■ REQUIREMENT ■
The answer is every record that follows, printed exactly.

==== GIVEN INFORMATION

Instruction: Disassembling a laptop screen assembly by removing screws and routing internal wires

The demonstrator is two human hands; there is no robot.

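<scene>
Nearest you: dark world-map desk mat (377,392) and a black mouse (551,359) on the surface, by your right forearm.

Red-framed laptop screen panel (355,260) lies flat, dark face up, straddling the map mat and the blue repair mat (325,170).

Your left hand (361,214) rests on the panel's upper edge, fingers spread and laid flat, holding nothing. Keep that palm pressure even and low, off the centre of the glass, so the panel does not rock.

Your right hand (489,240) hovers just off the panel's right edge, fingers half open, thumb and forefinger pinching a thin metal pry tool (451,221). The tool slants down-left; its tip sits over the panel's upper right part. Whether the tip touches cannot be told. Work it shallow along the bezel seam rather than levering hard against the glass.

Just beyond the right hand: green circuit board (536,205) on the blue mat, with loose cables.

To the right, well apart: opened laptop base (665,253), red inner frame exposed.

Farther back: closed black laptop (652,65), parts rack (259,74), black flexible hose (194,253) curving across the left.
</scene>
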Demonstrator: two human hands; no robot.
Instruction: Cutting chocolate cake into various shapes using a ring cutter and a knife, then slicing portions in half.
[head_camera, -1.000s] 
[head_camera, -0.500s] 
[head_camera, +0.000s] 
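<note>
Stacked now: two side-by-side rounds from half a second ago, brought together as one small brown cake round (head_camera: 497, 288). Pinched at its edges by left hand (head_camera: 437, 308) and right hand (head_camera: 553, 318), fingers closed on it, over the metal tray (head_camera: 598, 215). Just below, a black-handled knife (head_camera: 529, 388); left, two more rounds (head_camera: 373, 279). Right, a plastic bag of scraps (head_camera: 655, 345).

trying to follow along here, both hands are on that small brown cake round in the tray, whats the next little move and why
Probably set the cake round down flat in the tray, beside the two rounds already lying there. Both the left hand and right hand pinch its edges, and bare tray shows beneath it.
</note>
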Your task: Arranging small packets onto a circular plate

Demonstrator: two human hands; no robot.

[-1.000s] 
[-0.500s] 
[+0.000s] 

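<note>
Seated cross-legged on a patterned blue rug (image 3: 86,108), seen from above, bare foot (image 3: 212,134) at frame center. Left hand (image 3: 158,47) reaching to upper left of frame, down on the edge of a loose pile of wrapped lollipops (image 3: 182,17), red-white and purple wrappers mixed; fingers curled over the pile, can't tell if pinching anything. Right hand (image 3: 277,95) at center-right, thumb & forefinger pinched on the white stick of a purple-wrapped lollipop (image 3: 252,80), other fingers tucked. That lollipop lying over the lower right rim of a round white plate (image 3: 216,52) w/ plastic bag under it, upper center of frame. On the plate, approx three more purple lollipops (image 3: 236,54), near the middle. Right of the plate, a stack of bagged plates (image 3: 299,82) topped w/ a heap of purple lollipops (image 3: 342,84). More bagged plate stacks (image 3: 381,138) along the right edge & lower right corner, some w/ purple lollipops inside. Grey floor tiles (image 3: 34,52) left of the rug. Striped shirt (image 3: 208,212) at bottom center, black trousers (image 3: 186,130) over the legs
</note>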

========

■ ANSWER FOR THE TASK ■
Instruction: Disassembling a laptop screen assembly by removing screws and routing internal wires

The demonstrator is two human hands; there is no robot.

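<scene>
Nearest you: dark world-map desk mat (377,392) and a black mouse (551,359) on the surface, by your right forearm.

Red-framed laptop screen panel (355,260) lies flat, dark face up, straddling the map mat and the blue repair mat (325,170).

Your left hand (361,214) rests on the panel's upper edge, fingers spread and laid flat, holding nothing. Keep that palm pressure even and low, off the centre of the glass, so the panel does not rock.

Your right hand (489,240) hovers just off the panel's right edge, fingers half open, thumb and forefinger pinching a thin metal pry tool (451,221). The tool slants down-left; its tip sits over the panel's upper right part. Whether the tip touches cannot be told. Work it shallow along the bezel seam rather than levering hard against the glass.

Just beyond the right hand: green circuit board (536,205) on the blue mat, with loose cables.

To the right, well apart: opened laptop base (665,253), red inner frame exposed.

Farther back: closed black laptop (652,65), parts rack (259,74), black flexible hose (194,253) curving across the left.
</scene>
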Demonstrator: two human hands; no robot.
Instruction: Cutting chocolate cake into various shapes using a ring cutter and a knife, then slicing portions in half.
[head_camera, -1.000s] 
[head_camera, -0.500s] 
[head_camera, +0.000s] 
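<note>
Stacked now: two side-by-side rounds from half a second ago, brought together as one small brown cake round (head_camera: 497, 288). Pinched at its edges by left hand (head_camera: 437, 308) and right hand (head_camera: 553, 318), fingers closed on it, over the metal tray (head_camera: 598, 215). Just below, a black-handled knife (head_camera: 529, 388); left, two more rounds (head_camera: 373, 279). Right, a plastic bag of scraps (head_camera: 655, 345).

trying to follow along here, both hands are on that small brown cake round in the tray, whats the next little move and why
Probably set the cake round down flat in the tray, beside the two rounds already lying there. Both the left hand and right hand pinch its edges, and bare tray shows beneath it.
</note>
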Your task: Arranging small packets onto a circular plate

Demonstrator: two human hands; no robot.

[-1.000s] 
[-0.500s] 
[+0.000s] 

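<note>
Seated cross-legged on a patterned blue rug (image 3: 86,108), seen from above, bare foot (image 3: 212,134) at frame center. Left hand (image 3: 158,47) reaching to upper left of frame, down on the edge of a loose pile of wrapped lollipops (image 3: 182,17), red-white and purple wrappers mixed; fingers curled over the pile, can't tell if pinching anything. Right hand (image 3: 277,95) at center-right, thumb & forefinger pinched on the white stick of a purple-wrapped lollipop (image 3: 252,80), other fingers tucked. That lollipop lying over the lower right rim of a round white plate (image 3: 216,52) w/ plastic bag under it, upper center of frame. On the plate, approx three more purple lollipops (image 3: 236,54), near the middle. Right of the plate, a stack of bagged plates (image 3: 299,82) topped w/ a heap of purple lollipops (image 3: 342,84). More bagged plate stacks (image 3: 381,138) along the right edge & lower right corner, some w/ purple lollipops inside. Grey floor tiles (image 3: 34,52) left of the rug. Striped shirt (image 3: 208,212) at bottom center, black trousers (image 3: 186,130) over the legs
</note>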

What was produced is the complete output.